Valtinho em ação: "era cobaia dos pilotos que iriam começar a dar vôos duplos"  

O Campeonato Internacional de Vôo Livre realizado entre os dias 20 e 22 de outubro, no Rio de Janeiro, reuniu as maiores pilotos do mundo. Feras como o tricampeões mundiais Thomas Suchaneck, da República Tcheca, e Manfred Ruhmer, da Itália, os brasileiros campeões mundiais por equipe Luiz e Carlos Niemeyer, e outros 59 competidores de primeira linha. Nenhum deles, porém, foi capaz de vencer um ex-flanelinha, nascido e criado na favela da Rocinha, a maior da América Latina. Para competir, ele teve que pedir uma asa emprestada – a mais barata custa US$ 3,5 mil.

Edvaldo Souza, o Valtinho, 30 anos, começou a freqüentar a Praia do Pepino, onde os pilotos aterrissam depois de saltar da Pedra Bonita, aos 10 anos. Nessa época, ajudava o pai a vender refrigerantes na praia. Da areia, passou para o calçadão, onde guardava os carros dos banhistas por alguns trocados. A nova função o aproximou dos pilotos. “Eu ajudava a desmontar as asas do pessoal”, lembra. Uma outra função serviu para que Valtinho desse seus primeiros vôos aos 13 anos. “Eu era cobaia para os pilotos que iriam começar a dar vôos duplos. Saltava com eles para testar a asa e todo o material.”

Mirian Monteiro
 
 
Edvaldo segura a flanela no calçadão da Praia do Pepino

Hoje, os vôos o sustentam. Ele comprou um parapente, espécie de pára-quedas usado para vôos, e cobra R$ 120 para quem quiser voar com ele. Edvaldo só larga o equipamento, de US$ 2.500, quando participa de campeonatos de asa delta. No último, aliás, ele só entrou graças à insistência da noiva, Amanda, 19, secretária da Associação Brasileira de Vôo Livre. “Ela me inscreveu e eu nem sabia. Só na véspera do campeonato comecei a correr atrás do equipamento.”

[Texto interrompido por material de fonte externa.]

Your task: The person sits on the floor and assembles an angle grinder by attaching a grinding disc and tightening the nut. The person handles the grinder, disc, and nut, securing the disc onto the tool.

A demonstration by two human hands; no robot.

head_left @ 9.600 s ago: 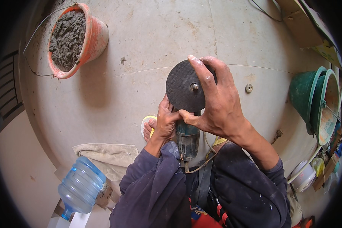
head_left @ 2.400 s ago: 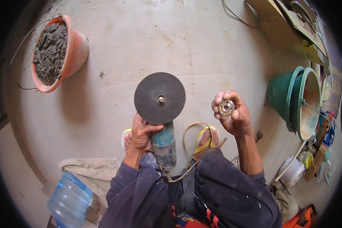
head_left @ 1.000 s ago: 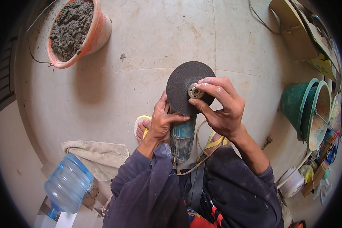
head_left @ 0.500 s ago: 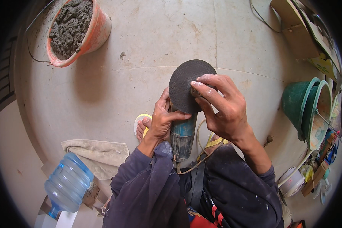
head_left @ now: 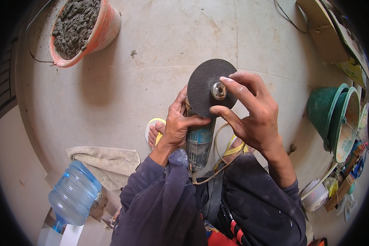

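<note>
Head view: the right hand [head_left: 256, 110] has its thumb and fingers spread apart around the metal nut [head_left: 219, 91] centred on the black disc [head_left: 201, 88]; whether a fingertip touches the nut, I cannot tell. The left hand [head_left: 177, 125] is clamped on the angle grinder [head_left: 200, 145], between the knees. The grinder's long axis runs away from the body, leaning slightly right, disc end farthest, cable [head_left: 207, 180] end nearest. Beyond, an orange bucket [head_left: 107, 35] stands far left, green buckets [head_left: 322, 112] right.
</note>
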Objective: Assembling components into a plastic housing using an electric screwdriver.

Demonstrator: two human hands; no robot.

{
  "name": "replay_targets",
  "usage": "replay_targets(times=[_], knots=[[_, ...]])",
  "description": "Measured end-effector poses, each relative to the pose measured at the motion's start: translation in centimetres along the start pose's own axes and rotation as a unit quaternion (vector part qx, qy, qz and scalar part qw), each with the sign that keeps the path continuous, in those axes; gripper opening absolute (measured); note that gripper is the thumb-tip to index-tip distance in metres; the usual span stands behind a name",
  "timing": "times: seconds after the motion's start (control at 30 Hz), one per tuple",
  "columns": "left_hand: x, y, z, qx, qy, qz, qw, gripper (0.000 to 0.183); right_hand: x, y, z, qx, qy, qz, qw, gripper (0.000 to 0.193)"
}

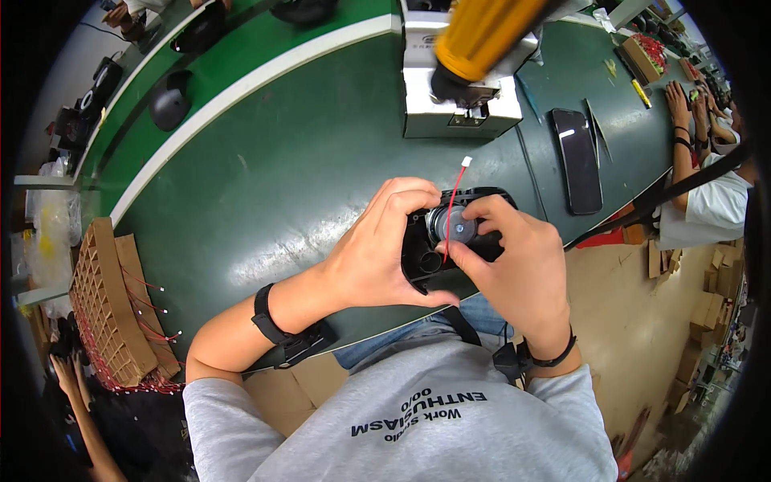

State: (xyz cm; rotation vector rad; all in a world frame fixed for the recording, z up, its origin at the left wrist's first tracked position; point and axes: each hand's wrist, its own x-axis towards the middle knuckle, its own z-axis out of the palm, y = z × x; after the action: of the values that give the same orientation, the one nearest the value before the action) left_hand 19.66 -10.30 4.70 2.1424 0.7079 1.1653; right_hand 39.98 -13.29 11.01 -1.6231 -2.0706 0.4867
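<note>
My left hand (373,253) is wrapped around the left side of a black plastic housing (414,255), holding it over the near edge of the table. Inside the open housing sits a round grey part like a small speaker (456,228). My right hand (526,257) pinches this part between thumb and fingers. A thin red wire (453,193) runs up across it and ends in a small white plug (467,162) standing free above the housing. The fingers partly cover the round part, so whether it is fully seated cannot be seen.
An orange-yellow power screwdriver (486,36) hangs over a white box (422,100). To the right lie a black phone (577,161), tweezers (598,132) and a yellow pen (641,94). A divided cardboard box (108,309) with red wires stands left. Black shells (170,100) lie on the green belt. Co-workers sit nearby.
</note>
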Motion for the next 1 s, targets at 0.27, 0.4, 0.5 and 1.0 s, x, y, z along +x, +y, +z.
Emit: replay_targets(times=[0.27,0.4,0.5,1.0], knots=[[-0.2,-0.5,0.3,0.007,0.005,0.01,1.0,0.104,0.5,0.3,0.3,0.098,0.0,0.024,0.995,0.033],[-0.4,-0.3,0.2,-0.005,0.007,-0.003,1.0,0.093,0.5,0.4,0.4,0.108,0.005,0.012,0.994,0.031],[-0.5,0.1,-0.2,0.033,-0.037,-0.027,0.998,0.089,0.4,0.5,0.5,0.104,0.002,0.013,0.995,0.03],[-0.2,0.6,-0.7,0.253,-0.065,0.105,0.96,0.05,0.7,1.5,-1.5,0.17,-0.035,-0.02,0.985,0.034]])
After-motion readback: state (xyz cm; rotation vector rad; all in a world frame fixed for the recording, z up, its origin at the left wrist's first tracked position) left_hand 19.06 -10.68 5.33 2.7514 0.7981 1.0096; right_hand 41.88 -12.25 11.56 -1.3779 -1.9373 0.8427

No final, Valtinho recebeu o troféu da mãe, Maria da Graça, 50, que é uma de maiores incentivadoras da carreira do filho. Outros incentivos partem de pilotos veteranos como Carlos Eduardo Renha da Rocha, o Mosquito, que emprestou o equipamento utilizado por Edvaldo. “Ele cansou de montar e desmontar minha asa. Conheci ele moleque, vendendo refrigerante, e hoje ele virou esse passarinho. Comeu muito alpiste quando era garoto.”